The fiscal position is strongly influenced by the economy (Table 3.4). The major economic determinants, and how they impact on the fiscal position, are listed below. While each effect is expressed in terms of an increase in the determinant, the opposite impact applies for a decrease.

  • Nominal GDP – higher GDP levels are reflected in higher tax revenue, which increases the operating balance and lowers the Government’s net debt.
  • Interest rates – higher interest rates lead to increased debt-financing costs but also to higher interest-based revenue.
  • The level of unemployment – higher levels of unemployment translate into an increase in spending because the number of unemployment beneficiaries rises. This decreases the operating balance and raises net debt levels.
  • CPI inflation – as most benefits are indexed to CPI movements, higher inflation results in increased benefit costs. This reduces the operating balance and increases net debt.
Table 3.4 – Alternative scenarios: impact on OBEGAL and debt
Year ending 30 June 2007
Actual
2008
Estimate
2009
Forecast
2010
Forecast
2011
Forecast
2012
Forecast
OBEGAL ($billion)1            
Half Year Update forecast 5.3 6.6 4.3 4.1 4.0 3.9
Lower terms of trade 5.3 6.4 3.1 3.0 2.3 2.0
Higher terms of trade 5.3 6.6 5.2 5.0 4.6 4.6
Gross sovereign-issued debt
($billion)2
           
Half Year Update forecast 30.9 33.3 33.0 31.8 34.6 33.2
Lower terms of trade 30.9 33.5 34.5 34.3 38.8 39.3
Higher terms of trade 30.9 33.3 32.2 30.0 32.1 30.0
OBEGAL (% GDP)1            
Half Year Update forecast 3.2 3.7 2.3 2.1 2.0 1.8
Lower terms of trade 3.2 3.6 1.7 1.6 1.2 0.9
Higher terms of trade 3.2 3.7 2.7 2.5 2.3 2.1
Gross sovereign-issued debt
(% GDP)2
           
Half Year Update forecast 18.5 18.7 17.7 16.3 17.0 15.6
Lower terms of trade 18.5 18.8 18.8 17.9 19.6 18.9
Higher terms of trade 18.5 18.6 17.0 15.2 15.7 14.0
Core Crown net debt (% GDP)            
Half Year Update forecast 2.7 1.1 0.9 0.9 0.9 1.0
Lower terms of trade 2.7 1.2 1.7 2.2 3.0 3.9
Higher terms of trade 2.7 1.1 0.5 0.0 -0.3 -0.5

Notes:

1 Operating balance before gains and losses.

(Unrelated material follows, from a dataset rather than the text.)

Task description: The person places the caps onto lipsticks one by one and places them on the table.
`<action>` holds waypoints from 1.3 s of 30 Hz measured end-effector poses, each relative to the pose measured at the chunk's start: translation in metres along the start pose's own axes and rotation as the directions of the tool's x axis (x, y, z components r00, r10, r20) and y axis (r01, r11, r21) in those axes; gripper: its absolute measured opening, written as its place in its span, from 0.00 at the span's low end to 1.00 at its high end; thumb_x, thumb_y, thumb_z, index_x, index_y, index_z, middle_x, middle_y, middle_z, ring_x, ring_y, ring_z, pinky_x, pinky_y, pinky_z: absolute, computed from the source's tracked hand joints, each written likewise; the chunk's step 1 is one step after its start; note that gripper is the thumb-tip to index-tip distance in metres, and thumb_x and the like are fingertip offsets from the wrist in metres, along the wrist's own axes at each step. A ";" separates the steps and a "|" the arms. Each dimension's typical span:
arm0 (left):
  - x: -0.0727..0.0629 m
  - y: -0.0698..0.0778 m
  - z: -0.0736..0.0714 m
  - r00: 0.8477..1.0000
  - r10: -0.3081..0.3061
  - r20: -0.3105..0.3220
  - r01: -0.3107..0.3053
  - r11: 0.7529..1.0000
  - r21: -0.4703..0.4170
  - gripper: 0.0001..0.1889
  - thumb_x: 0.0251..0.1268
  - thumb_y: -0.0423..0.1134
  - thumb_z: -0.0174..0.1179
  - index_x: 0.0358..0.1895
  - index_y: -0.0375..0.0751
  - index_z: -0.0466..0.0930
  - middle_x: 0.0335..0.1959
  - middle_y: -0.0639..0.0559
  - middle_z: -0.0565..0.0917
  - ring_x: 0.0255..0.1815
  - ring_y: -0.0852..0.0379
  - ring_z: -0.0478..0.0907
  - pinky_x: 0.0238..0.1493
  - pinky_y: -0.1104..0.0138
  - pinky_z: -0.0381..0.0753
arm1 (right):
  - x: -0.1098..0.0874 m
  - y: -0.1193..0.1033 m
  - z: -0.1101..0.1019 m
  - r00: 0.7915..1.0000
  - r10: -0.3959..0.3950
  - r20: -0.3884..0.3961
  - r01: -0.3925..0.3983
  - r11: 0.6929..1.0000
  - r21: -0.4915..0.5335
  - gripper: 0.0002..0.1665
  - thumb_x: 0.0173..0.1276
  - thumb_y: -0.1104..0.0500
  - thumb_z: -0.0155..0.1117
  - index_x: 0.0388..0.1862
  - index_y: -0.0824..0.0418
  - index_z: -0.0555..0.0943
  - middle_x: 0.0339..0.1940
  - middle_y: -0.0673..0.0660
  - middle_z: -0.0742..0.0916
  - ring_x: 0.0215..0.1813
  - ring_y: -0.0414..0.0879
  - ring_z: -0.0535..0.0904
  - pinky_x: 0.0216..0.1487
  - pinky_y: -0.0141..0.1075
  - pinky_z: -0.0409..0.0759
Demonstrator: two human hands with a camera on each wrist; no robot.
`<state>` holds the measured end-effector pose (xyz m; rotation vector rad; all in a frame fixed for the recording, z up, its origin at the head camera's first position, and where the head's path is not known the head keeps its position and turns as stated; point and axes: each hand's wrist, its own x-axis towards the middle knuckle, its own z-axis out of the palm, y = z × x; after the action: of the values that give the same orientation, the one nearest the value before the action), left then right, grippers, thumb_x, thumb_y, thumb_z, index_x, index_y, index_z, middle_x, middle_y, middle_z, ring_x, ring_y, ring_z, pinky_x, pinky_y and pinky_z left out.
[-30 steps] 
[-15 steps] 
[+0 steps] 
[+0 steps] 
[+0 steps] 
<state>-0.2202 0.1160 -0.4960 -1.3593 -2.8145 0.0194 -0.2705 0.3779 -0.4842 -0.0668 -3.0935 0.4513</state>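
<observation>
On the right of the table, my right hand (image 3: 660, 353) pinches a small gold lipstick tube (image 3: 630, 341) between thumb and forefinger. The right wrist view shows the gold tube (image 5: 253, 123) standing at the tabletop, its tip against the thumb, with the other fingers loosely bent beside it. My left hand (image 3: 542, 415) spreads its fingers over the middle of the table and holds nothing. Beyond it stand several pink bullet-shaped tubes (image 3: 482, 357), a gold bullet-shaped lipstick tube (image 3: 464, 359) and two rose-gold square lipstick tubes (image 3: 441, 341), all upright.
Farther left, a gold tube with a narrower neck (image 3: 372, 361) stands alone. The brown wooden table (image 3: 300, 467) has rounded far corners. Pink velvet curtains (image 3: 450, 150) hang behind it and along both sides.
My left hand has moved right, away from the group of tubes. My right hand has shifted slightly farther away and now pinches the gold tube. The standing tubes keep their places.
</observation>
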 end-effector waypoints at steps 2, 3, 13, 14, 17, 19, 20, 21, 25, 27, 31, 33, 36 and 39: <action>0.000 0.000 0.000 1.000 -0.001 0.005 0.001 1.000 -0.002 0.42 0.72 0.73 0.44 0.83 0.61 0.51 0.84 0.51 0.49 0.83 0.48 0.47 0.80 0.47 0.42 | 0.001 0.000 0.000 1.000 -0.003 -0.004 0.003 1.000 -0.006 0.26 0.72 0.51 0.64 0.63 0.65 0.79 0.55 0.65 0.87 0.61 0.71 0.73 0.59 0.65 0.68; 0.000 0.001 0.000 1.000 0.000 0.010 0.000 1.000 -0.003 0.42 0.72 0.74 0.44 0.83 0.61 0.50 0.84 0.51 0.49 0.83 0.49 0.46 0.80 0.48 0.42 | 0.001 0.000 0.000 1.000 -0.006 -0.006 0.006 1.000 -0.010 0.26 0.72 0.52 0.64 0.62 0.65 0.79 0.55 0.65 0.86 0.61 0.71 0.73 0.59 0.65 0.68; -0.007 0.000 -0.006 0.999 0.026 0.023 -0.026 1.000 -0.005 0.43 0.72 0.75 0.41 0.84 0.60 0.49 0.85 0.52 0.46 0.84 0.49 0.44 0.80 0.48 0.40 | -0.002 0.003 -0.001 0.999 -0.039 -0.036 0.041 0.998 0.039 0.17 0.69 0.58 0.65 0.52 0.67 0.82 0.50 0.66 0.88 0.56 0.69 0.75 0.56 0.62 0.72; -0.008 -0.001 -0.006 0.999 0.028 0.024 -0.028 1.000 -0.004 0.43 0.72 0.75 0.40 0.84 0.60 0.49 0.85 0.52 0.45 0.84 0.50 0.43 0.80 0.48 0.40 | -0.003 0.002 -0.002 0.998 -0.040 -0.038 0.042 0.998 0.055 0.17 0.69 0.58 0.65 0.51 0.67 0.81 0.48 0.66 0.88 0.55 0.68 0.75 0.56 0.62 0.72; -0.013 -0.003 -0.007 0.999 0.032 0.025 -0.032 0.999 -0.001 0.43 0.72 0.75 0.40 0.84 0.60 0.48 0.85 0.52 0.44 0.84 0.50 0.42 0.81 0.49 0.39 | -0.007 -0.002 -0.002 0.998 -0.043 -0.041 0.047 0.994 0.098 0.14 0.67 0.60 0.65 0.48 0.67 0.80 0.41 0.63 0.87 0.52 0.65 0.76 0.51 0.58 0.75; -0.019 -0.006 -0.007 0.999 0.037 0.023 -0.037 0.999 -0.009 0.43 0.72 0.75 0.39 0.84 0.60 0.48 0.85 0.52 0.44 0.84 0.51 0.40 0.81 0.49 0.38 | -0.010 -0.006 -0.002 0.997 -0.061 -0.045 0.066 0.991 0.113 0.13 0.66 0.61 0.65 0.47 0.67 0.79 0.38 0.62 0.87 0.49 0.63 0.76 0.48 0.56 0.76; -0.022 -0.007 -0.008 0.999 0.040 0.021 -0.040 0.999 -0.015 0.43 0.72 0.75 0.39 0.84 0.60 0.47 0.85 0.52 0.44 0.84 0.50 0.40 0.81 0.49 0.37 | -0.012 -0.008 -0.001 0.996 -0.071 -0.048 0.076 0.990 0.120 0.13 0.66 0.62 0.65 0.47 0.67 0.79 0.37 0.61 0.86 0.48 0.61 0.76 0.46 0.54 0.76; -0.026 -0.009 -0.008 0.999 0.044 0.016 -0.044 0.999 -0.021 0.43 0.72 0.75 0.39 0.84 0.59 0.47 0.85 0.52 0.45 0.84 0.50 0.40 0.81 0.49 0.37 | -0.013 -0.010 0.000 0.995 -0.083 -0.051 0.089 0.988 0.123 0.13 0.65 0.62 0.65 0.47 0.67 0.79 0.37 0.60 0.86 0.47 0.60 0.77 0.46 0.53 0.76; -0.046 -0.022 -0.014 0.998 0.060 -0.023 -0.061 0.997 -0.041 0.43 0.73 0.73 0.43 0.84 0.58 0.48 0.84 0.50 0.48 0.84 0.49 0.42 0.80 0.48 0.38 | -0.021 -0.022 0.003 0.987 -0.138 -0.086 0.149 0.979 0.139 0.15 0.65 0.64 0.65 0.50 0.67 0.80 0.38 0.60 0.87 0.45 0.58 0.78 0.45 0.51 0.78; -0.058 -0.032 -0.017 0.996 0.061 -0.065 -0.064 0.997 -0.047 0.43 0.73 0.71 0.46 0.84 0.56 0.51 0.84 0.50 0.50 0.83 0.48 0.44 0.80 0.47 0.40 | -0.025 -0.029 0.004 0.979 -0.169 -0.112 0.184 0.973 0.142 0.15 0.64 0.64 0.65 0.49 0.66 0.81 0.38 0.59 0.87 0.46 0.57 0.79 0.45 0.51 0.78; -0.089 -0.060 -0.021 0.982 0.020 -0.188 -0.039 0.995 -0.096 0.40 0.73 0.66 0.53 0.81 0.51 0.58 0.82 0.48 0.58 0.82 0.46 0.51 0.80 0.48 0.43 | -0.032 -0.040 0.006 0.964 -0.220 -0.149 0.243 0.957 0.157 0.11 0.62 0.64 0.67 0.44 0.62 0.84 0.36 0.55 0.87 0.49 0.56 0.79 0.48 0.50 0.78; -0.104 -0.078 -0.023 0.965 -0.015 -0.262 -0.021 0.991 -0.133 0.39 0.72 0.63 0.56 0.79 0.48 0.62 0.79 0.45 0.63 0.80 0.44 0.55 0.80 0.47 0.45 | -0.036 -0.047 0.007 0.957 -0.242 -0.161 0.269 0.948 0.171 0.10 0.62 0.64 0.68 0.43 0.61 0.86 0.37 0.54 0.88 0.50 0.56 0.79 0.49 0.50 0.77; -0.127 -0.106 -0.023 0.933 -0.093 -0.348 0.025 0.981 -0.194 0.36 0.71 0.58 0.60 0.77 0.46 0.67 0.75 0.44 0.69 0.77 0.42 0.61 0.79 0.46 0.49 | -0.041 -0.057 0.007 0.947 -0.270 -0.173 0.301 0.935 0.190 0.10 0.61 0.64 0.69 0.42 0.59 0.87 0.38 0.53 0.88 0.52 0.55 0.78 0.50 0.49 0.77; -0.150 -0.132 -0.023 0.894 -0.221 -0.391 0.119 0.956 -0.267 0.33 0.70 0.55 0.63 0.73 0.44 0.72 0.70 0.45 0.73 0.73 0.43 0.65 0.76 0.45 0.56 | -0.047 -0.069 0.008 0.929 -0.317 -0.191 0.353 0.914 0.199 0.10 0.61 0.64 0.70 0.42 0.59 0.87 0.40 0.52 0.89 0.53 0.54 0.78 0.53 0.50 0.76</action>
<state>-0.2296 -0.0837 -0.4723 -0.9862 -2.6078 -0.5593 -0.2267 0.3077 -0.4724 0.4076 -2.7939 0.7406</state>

2 Excluding Reserve Bank Settlement Cash.

Source: The Treasury

Lower terms of trade and weaker residential investment

Figure 3.7 - OBEGAL
Figure 3.7 – OBEGAL.
Source: The Treasury

The first scenario is driven by a combination of international and domestic factors. Easing world demand for dairy products and/or a strong global supply response to high dairy prices leads to a fall in the terms of trade and the exchange rate. In addition, residential investment slows sharply. As a result, nominal GDP growth is slower, particularly over 2008/09, and a fall in the exchange rate increases tradables inflation. Real economic growth in 2010 increases through a rebound in private consumption and higher export volumesowing to the lower exchange rate. Overall, nominal GDP is a cumulative $15 billion lower by 2012 relative to the main forecast.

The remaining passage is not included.